WHERE DO WE GO NOW? (2011)

(“Et maintenant, on va où?”)

Directed by Nadine Labaki

Screenplay by Rodney Al Haddid, Thomas Bidegain (collaboration), Jihad Hojeily, Nadine Labaki

Country: Lebanon / France / Egypt / Italy

Language: Arabic, French

About once a year, I see a film that makes me fall in love with film all over again.  I discover the magic that it provides, the exploration it challenges us with, the joy it can reveal in simple moments.  Nadine Labaki’s WHERE DO WE GO NOW? is just such a film.  I’m in love.  A small village in Lebanon made up of half Muslims, half Christians, that has lived in peace for many years, is suddenly turned on its head when an accident spurs a hatred between the two religious groups.  The village’s women take it upon themselves to counterract the violence and animosity that develops between the men of the village, resulting in a riotous series of schemes to get them to forget about their differences.

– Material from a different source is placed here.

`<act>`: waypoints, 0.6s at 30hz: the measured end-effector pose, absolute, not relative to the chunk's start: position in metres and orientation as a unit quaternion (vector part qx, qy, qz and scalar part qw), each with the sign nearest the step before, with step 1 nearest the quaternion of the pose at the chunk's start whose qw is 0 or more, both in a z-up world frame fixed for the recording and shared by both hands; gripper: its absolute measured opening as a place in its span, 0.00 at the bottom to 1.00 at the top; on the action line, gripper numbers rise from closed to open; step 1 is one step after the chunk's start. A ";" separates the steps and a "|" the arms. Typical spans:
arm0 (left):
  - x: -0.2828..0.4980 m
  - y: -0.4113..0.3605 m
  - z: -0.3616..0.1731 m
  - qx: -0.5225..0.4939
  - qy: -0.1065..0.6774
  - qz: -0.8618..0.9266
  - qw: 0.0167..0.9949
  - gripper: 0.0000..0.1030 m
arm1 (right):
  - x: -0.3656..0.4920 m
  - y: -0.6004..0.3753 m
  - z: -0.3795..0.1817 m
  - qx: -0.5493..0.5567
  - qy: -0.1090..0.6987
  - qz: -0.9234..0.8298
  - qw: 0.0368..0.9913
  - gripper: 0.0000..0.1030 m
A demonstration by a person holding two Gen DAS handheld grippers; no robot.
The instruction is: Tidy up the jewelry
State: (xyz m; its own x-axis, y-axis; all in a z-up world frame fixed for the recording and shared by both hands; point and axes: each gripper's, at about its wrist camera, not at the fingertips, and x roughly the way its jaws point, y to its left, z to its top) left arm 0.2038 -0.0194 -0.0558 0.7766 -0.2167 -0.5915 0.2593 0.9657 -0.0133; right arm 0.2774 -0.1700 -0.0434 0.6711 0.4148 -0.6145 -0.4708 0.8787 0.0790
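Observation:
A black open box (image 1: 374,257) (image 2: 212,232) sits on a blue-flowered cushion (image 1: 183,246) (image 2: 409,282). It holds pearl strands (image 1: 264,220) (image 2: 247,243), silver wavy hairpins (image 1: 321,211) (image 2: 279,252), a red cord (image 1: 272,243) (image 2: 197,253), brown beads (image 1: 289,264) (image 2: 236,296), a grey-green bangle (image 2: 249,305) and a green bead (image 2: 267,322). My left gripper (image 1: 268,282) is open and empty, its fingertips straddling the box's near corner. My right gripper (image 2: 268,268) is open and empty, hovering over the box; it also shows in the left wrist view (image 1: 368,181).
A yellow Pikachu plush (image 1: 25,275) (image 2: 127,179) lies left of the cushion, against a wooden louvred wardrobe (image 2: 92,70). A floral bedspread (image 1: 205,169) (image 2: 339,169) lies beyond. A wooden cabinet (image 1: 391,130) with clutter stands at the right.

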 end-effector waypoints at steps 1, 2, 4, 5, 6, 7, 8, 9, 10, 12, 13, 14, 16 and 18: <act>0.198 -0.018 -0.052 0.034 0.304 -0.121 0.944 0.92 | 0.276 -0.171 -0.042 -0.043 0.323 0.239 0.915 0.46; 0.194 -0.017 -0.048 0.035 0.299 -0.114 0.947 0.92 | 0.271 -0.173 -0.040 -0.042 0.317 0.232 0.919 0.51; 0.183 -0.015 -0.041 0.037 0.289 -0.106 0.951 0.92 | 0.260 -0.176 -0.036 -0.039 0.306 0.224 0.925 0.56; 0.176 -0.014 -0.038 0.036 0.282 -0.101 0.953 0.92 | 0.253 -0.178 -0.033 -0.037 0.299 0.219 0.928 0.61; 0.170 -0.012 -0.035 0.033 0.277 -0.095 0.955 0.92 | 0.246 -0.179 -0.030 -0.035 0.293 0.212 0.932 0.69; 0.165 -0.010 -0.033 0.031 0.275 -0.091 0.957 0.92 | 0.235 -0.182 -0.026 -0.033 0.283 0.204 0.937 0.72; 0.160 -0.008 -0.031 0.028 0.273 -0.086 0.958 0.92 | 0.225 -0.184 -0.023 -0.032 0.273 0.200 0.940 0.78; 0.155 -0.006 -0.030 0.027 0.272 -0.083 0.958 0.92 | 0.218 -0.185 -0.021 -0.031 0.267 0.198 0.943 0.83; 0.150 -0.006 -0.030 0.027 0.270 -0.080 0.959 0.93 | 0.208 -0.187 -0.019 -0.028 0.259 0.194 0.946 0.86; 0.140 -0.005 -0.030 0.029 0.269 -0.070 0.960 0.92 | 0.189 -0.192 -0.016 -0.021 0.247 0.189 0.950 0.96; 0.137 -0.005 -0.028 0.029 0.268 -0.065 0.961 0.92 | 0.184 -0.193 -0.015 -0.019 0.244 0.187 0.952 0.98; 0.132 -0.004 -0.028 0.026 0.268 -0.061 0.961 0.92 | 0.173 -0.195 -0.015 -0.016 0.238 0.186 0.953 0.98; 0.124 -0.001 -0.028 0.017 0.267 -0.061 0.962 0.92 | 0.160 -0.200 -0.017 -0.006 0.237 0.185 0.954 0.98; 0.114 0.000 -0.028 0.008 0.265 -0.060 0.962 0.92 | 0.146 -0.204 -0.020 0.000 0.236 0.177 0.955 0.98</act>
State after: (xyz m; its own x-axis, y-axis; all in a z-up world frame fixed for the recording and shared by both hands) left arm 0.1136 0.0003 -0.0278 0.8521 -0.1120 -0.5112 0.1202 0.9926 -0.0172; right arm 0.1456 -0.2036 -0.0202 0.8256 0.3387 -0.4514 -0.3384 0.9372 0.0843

I will stop here and not go further as I think everyone should see this film, and it is filled with so many joyous little surprises and twists that to write about it would only spoil it.  But I will say that the rhythm of the film, the music used, the structure of the story, and the direction itself, are so effective that it is easy, if not also dangerous, to lose oneself in the film.  Why dangerous?  The beauty of the film and the inspirational story is tempered with the reality of war and the death of a child.  This film made me laugh over and over again, dream of a better world, had my heart soaring at the beauty of film and the love with which Labaki has treated the story and its inhabitants, but it also made me cry bitterly at the reality that exists on a daily basis.  You will be deeply moved by this film.

I am happy to say as well that Nadine Labaki won the Toronto International Film Festival Cadillac People’s Choice Award for this film, which is the top prize of TIFF, a non-competitive festival (no juries to judge films!)  It deserves it, and her winning this prestigious award is a testament to her craftsmanship and the beauty she has captured on film.

Sony Pictures Classics has just picked up this film for U.S. distribution.  I can’t wait to see it in theatres.